What you will do
Repeat exactly, and only, the lines of the entries below from the one with "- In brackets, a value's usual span" through the one with "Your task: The", both ends included.
━━━ Provided material ━━━
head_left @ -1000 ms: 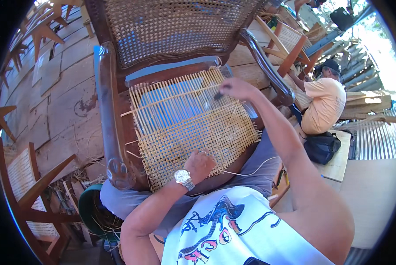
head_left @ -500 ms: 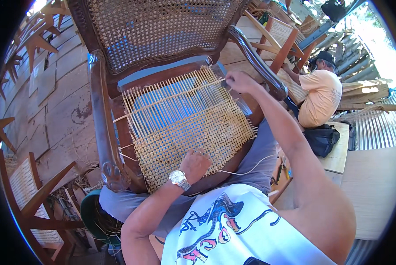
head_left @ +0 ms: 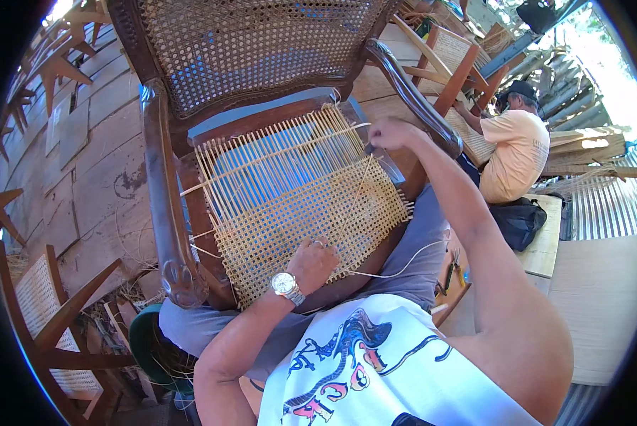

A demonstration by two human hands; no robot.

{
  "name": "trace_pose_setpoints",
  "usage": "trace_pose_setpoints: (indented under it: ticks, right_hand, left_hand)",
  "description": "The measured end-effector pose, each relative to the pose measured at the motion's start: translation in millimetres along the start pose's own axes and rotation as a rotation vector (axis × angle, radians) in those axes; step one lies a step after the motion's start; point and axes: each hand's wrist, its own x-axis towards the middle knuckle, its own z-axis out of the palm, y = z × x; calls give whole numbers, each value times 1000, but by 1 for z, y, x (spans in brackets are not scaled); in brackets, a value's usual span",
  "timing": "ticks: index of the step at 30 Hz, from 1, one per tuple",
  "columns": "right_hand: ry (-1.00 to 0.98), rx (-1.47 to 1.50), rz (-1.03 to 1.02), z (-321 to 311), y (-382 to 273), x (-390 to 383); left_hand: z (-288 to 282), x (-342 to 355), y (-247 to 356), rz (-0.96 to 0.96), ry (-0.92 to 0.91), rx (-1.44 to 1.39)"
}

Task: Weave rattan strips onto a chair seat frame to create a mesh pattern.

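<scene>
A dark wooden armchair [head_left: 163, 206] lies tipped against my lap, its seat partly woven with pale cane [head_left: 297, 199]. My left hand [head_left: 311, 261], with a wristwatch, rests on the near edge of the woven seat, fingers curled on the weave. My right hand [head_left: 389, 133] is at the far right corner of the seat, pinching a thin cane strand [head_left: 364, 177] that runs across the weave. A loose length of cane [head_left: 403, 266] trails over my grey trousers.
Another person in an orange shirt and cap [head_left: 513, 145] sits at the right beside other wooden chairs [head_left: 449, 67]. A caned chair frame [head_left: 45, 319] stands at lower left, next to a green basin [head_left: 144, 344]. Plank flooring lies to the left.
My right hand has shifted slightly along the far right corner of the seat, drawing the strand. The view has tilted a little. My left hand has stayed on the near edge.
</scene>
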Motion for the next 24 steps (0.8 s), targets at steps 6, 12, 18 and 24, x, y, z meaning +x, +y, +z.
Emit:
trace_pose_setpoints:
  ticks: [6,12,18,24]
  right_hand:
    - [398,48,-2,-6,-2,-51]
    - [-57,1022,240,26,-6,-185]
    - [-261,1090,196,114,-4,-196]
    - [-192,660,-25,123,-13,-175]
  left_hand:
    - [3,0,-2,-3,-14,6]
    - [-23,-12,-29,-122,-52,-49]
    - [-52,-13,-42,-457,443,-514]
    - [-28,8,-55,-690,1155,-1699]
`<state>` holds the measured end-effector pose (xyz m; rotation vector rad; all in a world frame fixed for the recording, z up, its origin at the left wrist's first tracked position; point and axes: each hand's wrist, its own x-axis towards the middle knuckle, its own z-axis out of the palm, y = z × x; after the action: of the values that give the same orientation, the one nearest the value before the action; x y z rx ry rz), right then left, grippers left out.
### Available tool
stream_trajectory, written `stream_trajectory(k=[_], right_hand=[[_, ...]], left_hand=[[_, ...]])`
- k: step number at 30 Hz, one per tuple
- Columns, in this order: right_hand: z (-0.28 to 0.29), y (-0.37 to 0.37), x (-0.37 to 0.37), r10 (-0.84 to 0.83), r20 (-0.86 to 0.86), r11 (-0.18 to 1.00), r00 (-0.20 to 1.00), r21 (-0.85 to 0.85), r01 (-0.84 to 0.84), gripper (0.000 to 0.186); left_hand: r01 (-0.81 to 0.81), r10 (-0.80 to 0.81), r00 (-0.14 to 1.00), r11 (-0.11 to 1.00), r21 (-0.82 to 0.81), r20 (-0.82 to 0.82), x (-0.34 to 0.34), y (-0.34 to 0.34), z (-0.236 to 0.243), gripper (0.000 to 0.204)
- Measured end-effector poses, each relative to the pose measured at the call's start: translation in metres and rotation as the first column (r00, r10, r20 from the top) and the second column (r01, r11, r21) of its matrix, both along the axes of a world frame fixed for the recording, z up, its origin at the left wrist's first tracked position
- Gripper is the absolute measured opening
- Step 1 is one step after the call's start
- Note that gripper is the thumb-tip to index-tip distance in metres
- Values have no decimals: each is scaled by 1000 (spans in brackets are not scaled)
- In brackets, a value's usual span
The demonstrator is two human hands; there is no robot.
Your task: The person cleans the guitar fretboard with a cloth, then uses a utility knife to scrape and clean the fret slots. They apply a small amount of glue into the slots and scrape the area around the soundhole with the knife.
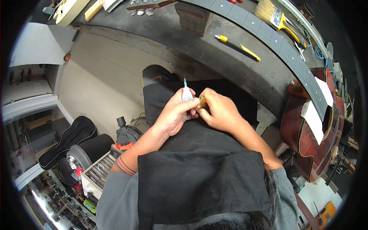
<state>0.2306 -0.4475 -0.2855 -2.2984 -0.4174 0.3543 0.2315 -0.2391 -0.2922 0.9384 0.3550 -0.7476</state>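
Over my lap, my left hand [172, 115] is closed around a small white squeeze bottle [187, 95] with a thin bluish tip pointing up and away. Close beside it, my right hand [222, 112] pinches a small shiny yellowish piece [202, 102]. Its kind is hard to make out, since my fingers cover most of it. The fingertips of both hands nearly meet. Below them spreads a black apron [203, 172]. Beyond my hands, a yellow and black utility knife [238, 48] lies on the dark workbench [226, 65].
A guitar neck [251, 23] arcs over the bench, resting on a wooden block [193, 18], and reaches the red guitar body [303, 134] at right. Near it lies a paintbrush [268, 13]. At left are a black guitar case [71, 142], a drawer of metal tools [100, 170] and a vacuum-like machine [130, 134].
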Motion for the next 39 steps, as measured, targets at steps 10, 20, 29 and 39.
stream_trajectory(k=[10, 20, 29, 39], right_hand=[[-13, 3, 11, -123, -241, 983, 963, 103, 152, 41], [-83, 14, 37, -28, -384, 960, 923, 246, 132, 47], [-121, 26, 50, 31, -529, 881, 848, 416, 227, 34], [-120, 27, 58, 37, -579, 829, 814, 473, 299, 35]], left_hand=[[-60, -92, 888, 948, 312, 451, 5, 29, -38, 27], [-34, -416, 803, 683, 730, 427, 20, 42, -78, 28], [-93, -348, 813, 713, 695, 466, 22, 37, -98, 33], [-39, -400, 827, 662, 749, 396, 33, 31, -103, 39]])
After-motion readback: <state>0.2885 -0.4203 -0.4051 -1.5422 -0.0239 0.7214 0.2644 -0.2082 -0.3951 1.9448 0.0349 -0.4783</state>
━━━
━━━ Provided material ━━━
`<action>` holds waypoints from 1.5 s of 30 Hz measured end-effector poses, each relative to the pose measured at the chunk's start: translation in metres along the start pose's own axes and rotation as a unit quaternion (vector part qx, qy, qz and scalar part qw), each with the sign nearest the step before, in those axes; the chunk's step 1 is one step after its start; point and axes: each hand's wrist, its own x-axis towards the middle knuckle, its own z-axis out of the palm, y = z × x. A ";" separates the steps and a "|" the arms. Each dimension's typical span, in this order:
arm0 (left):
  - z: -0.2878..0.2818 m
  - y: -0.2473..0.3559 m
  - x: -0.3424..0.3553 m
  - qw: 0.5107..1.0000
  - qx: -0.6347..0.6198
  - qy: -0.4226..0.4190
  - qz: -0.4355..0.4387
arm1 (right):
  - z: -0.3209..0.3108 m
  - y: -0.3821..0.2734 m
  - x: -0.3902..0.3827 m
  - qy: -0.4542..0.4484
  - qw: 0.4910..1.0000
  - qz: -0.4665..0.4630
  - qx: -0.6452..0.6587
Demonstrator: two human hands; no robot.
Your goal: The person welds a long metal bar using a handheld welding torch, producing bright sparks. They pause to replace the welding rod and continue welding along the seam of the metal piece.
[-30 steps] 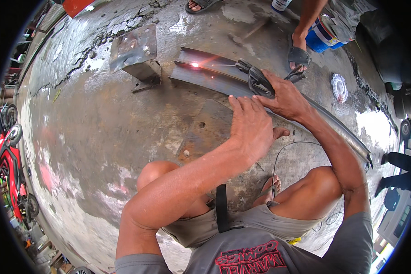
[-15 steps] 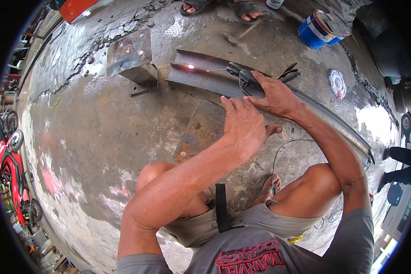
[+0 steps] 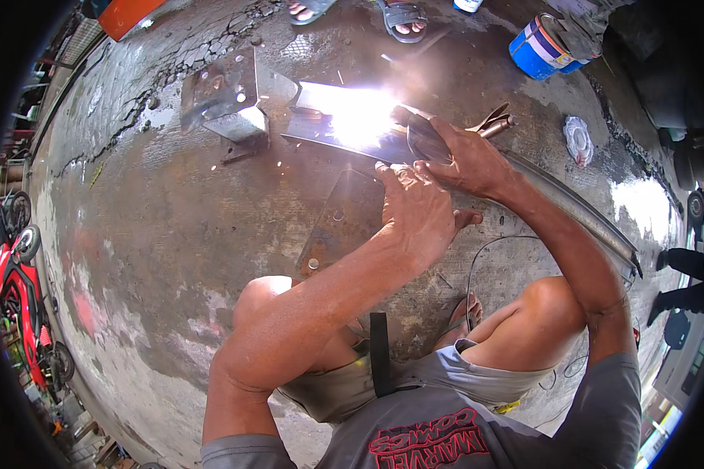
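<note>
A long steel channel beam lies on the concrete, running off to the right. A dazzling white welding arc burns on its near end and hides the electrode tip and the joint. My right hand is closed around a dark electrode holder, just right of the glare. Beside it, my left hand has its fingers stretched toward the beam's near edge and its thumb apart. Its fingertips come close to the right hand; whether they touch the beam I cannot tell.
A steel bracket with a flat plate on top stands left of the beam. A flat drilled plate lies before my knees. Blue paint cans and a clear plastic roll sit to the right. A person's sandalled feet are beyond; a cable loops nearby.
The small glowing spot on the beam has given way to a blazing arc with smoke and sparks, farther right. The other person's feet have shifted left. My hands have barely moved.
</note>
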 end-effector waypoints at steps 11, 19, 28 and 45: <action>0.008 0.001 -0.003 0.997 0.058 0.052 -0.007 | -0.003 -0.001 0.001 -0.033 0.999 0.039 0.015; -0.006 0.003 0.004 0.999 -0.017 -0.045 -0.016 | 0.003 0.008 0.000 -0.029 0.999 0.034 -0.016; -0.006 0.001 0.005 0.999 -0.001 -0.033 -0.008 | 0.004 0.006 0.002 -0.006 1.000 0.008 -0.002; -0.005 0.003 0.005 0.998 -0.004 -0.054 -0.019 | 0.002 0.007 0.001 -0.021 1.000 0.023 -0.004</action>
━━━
Exercise result
- In brackets, a value's usual span
The demonstrator is two human hands; there is no robot.
Your task: The person cleans the guitar fretboard with a cloth, then uses a utility knife to scrape and clean the fret slots. They apply a small amount of glue into the slots and scrape the area around the soundhole with the knife.

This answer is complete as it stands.